**YOUR ASSIGNMENT**
Leave out the pictures and retype, exactly, the lines below from the line with "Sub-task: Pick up" up to and including the line with "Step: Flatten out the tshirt", nothing more.

===== DATA UNDER STUDY

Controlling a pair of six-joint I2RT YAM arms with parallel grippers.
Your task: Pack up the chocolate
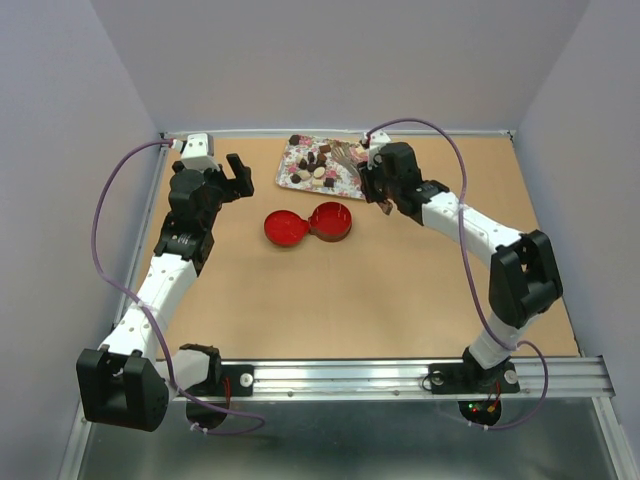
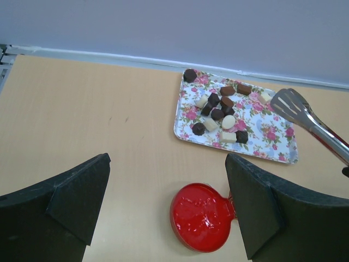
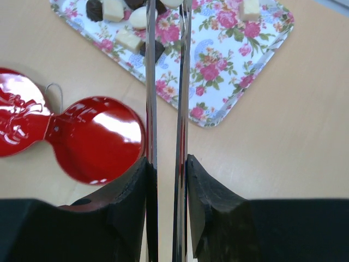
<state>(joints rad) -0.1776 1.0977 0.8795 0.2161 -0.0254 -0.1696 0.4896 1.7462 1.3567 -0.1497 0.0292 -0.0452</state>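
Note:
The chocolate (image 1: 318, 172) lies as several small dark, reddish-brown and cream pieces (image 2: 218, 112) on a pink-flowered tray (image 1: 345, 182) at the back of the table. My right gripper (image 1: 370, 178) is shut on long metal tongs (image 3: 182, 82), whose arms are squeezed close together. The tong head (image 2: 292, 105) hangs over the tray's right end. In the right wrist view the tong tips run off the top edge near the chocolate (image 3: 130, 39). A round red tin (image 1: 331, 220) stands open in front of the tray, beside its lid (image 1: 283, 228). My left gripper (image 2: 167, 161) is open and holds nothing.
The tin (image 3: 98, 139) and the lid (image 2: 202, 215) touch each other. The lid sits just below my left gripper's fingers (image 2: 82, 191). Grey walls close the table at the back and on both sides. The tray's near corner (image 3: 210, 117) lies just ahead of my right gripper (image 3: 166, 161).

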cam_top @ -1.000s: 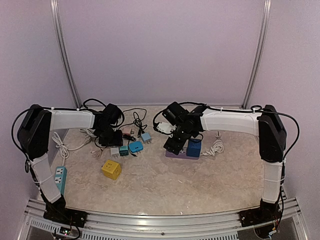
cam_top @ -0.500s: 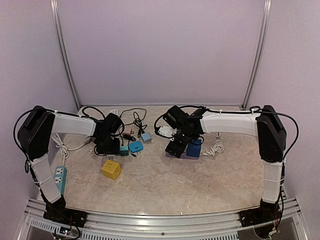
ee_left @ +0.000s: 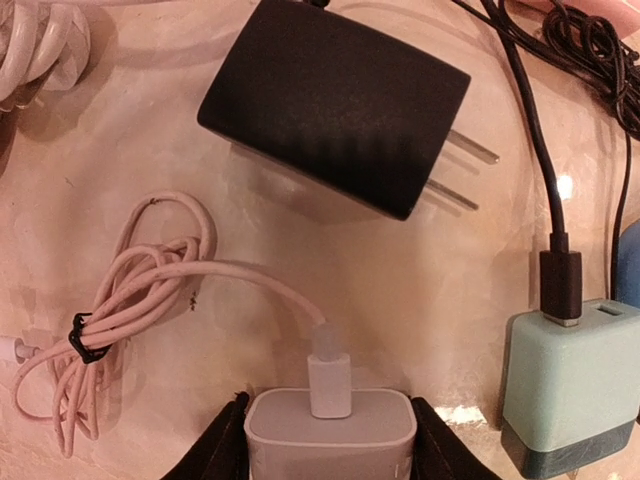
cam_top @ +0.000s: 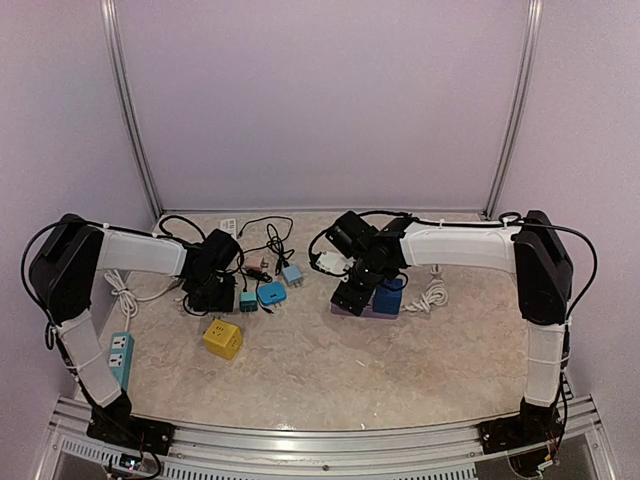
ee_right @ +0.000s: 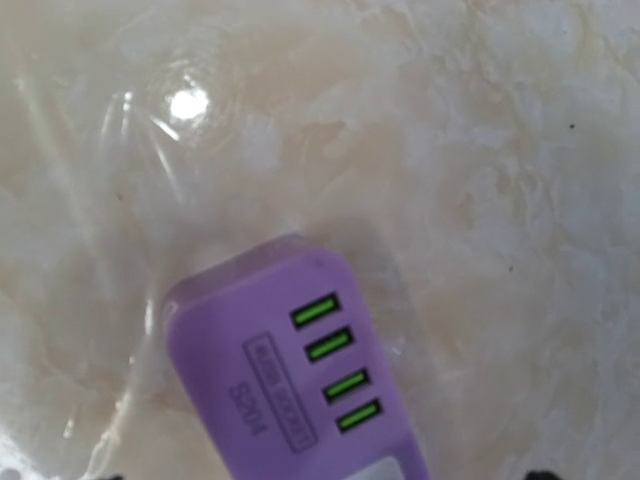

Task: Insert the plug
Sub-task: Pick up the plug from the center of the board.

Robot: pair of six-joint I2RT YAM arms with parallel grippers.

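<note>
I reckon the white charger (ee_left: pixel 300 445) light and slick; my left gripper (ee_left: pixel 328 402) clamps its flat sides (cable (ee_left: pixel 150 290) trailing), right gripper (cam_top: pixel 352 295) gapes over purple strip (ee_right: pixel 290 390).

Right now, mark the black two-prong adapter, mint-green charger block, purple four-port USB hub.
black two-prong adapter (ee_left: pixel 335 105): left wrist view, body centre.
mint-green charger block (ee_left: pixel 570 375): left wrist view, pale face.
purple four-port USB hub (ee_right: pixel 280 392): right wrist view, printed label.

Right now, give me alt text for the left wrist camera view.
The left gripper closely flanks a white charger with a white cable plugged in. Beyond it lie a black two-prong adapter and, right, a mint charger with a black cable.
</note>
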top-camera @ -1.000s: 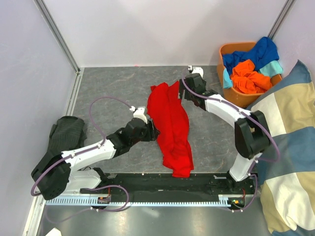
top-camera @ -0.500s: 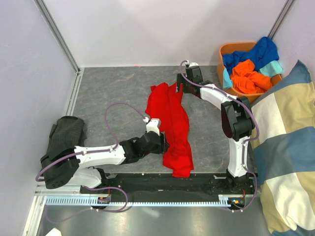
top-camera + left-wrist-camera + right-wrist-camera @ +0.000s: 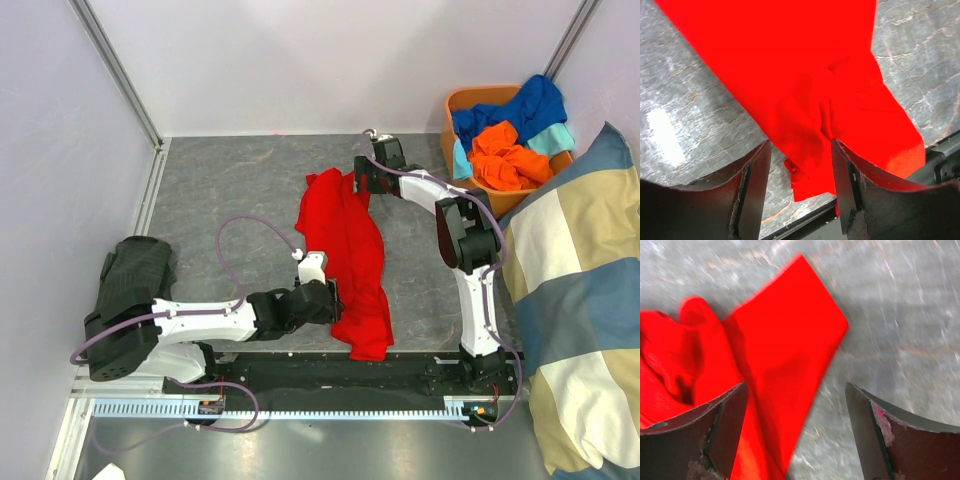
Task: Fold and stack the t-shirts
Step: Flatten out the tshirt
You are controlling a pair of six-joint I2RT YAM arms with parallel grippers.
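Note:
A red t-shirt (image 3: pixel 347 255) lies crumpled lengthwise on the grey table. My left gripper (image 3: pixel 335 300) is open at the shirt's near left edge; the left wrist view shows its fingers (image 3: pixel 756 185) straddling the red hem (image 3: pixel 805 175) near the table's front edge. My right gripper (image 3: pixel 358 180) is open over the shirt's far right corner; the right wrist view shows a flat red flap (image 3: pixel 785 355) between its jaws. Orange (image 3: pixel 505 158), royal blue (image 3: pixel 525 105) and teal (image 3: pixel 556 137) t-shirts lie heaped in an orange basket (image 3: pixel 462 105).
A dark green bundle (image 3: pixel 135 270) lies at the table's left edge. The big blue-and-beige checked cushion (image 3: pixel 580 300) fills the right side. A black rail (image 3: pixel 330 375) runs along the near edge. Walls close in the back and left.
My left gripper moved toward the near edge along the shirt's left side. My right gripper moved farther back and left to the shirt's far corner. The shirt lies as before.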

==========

**SOLUTION**
Sub-task: Pick up the plug from the center of the board.

Robot: pair of six-joint I2RT YAM arms with parallel grippers.

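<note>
I reckon the white charger (ee_left: pixel 300 445) light and slick; my left gripper (ee_left: pixel 328 402) clamps its flat sides (cable (ee_left: pixel 150 290) trailing), right gripper (cam_top: pixel 352 295) gapes over purple strip (ee_right: pixel 290 390).

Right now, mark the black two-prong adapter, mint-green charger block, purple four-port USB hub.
black two-prong adapter (ee_left: pixel 335 105): left wrist view, body centre.
mint-green charger block (ee_left: pixel 570 375): left wrist view, pale face.
purple four-port USB hub (ee_right: pixel 280 392): right wrist view, printed label.

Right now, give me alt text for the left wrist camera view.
The left gripper closely flanks a white charger with a white cable plugged in. Beyond it lie a black two-prong adapter and, right, a mint charger with a black cable.
</note>
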top-camera @ -1.000s: 
top-camera @ -0.500s: 
top-camera + left-wrist-camera + right-wrist-camera @ +0.000s: 
Task: Fold and stack the t-shirts
Step: Flatten out the tshirt

This completes the required output.